OpenAI recently launched GPTBot, a web crawler that can directly access websites to extract information for training its AI models, including GPT-4 and future GPT-5, and ultimately enhance the overall AI ecosystem.
The bot can be identified by the following user agent token and the entire user agent string:
User-agent token: GPTBot Full user-agent string: Mozilla/5.0 AppleWebKit/537.36 (KHTML, like Gecko; compatible; GPTBot/1.0; +https://openai.com/gptbot)
Website owners have the flexibility to restrict GPTBot’s access by modifying the robots.txt file to include the following:
User-agent: GPTBot Disallow: /
Owners may also partially restrict the crawler’s access by customizing directories that GPTBot can access. As per OpenAI, this customization will exclude any sources restricted by a paywall, that violate OpenAI policies, or that gather personal information. This can be achieved by customizing the directories that GPTBot can access, by adding the following in the robots.txt file:
User-agent: GPTBot Allow: /directory-1/ Disallow: /directory-2/
Many top brands, however, have already blocked GPTBot from accessing their site. Currently, 7% of the top 1,000 websites have blocked the GPTBot, with the percentage increasing daily. This blocking is due to brands aiming to protect their content from being used as an AI training model without proper compensation or credit.

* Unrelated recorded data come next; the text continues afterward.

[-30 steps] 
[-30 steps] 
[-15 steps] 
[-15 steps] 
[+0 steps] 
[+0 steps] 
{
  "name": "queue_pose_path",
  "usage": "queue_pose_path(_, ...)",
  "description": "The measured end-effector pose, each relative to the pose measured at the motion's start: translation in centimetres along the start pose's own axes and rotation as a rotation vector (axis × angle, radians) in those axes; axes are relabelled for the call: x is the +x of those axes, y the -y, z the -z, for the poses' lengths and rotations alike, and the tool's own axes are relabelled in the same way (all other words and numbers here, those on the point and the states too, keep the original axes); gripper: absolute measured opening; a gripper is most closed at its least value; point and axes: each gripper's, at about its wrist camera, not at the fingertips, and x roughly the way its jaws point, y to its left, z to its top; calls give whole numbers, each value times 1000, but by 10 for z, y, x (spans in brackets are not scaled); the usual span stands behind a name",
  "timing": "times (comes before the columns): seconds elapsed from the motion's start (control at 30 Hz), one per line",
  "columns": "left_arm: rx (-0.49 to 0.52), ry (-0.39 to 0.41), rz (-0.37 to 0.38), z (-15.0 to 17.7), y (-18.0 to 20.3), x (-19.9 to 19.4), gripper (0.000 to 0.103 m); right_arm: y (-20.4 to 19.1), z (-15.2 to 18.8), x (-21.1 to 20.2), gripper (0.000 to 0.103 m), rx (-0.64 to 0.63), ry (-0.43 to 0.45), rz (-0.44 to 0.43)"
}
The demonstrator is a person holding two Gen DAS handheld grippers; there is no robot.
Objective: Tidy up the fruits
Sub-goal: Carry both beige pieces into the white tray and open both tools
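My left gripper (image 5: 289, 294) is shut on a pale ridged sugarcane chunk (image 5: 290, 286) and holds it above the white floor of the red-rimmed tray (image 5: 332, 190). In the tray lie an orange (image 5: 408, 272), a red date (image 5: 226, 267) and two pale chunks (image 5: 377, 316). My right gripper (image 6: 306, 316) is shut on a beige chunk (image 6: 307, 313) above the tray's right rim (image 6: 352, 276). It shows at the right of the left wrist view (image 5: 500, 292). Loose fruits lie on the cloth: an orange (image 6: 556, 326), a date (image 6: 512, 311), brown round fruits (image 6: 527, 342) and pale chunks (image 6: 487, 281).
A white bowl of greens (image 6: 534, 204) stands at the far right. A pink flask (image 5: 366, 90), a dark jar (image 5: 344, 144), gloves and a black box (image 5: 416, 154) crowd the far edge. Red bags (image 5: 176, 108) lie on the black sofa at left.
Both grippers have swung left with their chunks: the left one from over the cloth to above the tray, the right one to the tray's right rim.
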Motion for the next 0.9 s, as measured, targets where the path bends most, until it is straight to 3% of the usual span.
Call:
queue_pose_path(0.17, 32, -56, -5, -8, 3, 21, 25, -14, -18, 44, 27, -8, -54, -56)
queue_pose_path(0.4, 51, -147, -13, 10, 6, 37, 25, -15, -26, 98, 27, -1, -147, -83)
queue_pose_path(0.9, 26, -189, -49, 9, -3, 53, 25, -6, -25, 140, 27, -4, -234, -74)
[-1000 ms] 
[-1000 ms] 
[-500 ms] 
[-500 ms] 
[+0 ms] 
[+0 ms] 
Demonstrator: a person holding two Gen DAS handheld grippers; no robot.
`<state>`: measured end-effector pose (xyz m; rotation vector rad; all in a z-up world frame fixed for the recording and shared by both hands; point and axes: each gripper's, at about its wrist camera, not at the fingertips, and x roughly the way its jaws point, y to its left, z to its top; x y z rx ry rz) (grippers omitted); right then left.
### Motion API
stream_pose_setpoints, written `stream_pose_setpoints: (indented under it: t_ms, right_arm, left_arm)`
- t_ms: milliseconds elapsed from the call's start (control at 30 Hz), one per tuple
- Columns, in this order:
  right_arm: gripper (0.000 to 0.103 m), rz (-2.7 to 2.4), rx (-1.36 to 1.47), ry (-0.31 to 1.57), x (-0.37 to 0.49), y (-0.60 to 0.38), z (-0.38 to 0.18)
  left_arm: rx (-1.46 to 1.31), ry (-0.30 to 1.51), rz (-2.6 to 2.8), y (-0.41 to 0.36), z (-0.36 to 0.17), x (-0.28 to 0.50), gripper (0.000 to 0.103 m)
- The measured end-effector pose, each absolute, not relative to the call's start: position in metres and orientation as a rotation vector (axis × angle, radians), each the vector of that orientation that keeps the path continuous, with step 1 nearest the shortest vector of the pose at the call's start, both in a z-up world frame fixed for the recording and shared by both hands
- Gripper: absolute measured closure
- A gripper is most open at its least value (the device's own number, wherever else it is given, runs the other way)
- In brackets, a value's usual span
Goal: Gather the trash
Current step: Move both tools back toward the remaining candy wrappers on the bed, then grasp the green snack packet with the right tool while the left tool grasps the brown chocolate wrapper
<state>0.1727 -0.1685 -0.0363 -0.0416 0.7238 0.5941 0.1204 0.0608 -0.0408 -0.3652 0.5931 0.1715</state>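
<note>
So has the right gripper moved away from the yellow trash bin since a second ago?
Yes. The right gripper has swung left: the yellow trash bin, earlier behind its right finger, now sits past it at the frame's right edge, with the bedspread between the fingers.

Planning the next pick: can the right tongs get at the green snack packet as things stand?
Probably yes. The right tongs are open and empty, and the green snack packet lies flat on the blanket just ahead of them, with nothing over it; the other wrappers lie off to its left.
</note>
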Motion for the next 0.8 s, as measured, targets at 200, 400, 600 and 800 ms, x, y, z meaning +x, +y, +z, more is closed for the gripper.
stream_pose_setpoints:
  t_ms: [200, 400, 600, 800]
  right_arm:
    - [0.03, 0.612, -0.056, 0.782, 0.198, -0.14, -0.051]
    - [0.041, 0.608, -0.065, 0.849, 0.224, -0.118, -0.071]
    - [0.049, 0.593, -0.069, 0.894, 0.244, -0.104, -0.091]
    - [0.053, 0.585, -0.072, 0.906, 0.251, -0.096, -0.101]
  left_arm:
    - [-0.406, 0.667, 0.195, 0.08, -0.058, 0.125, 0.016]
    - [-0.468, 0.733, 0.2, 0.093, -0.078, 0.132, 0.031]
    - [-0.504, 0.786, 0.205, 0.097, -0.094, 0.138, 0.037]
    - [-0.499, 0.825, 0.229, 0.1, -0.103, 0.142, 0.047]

Decision on blocking GPTBot largely depends on a website owner’s objectives and goals for their website. OpenAI has stated that it will cite sources when GPTBot pulls data from third-party websites. This potential citation presents an opportunity for increased visibility and clicks to a website’s original content. Blocking access to GPTBot could result in decreased visibility to a website as GPTBot could turn to competitors to obtain the necessary information.
E-commerce websites can enhance their visibility through ChatGPT. By adapting content to answer user inquiries, websites can boost engagement and deliver tailored recommendations. Blocking GPTBot’s access inhibits such interaction, potentially missing opportunities to reach prospective customers.
However, If a website features copyrighted content or concerns about sharing information inaccurately, GPTBot should be blocked to prevent content from being taken out of context and resulting in spread of misinformation.
Overall, it is up to each website owner to decide whether blocking GPTBot is in their website’s best interest.